If he understood that one was watching him with reverence, he immediately ruined every good thought to his face, just as we read about all the "fools for Christ" in the Synaxaria and Gerontika. Once, in July at 45 degrees Celsius, he was reading compline at his usual crazy speeds. The katholikon was full of Russian pilgrims up to the solea. Father Pamphilos, Dikaios at the time, made a signal for us to stand behind the right analogion and record it. I took out the digital recorder and started recording. He had stuck his face in the Horologion, so much so that he literally rested his nose on the book. When he realized what I was doing, he turned, stretched himself to the recorder which was half-hiding behind the stall, and asked us in everyone's hearing: "Did it rain today?"

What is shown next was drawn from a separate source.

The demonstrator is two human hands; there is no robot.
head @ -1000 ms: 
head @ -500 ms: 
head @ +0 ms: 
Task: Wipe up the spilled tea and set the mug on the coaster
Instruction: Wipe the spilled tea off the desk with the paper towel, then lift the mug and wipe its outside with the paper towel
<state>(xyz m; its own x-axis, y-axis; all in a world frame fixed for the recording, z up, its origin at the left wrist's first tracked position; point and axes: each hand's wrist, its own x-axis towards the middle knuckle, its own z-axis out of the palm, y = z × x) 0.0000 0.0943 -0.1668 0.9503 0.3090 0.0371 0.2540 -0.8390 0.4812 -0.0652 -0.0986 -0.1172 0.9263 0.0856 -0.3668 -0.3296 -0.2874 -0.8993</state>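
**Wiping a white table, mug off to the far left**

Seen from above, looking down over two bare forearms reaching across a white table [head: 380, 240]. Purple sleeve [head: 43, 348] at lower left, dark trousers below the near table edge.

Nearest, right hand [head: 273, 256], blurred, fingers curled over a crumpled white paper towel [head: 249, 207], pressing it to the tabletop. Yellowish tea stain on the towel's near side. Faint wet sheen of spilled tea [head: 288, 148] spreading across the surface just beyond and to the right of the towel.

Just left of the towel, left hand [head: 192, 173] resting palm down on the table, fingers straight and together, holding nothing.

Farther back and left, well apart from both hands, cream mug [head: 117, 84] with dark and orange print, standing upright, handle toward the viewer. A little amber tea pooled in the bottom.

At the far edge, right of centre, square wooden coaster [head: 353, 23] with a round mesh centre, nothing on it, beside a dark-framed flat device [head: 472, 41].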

He spent his monastic life outside the walls of the Monastery, right next to the main gate, where he came and went alone for endless hours. He only spoke when asked something, and that with two or three words. He did not get involved in discussions, he avoided any dangerous conversation, he never criticized anyone. His only interests were the weather (in Sinai only the temperature changes; clouds and rain are an endangered species) and the newspapers from Greece. He read each line, along with the ads. To spoil any thoughts about him, he would approach anyone and ask if the house he had read in an ad years ago had been sold.

Very rarely and as the years went by even rarer, he gave very specific advice in extremely few words, such as those to the young monk Fr. P. in the early 1990s. In the darkness of the katholikon, he approached and almost whispered various things, such as: "One hundred suspicions do not make a proof. Dostoevsky." At first everything seemed irrelevant, in the second reading you understood that they were completely targeted.

He departed suddenly yesterday, before he turned seventy, "like a little bird of the desert" full of spiritual days. His own "crazy" readings - with endings taken from the opera repertoire - at the analogion of Saint Katherine of Sinai, would be spiritually envied by many of us who learned the correct pronunciation of speech. Another invisible and tireless worker of the analogion will continue his ministry in the Church triumphant, together with Fr. Aaron, another Lacedaemonian who was a reader and practical chanter who reposed in the Sinaitic desert twenty days ago. May God rest their souls.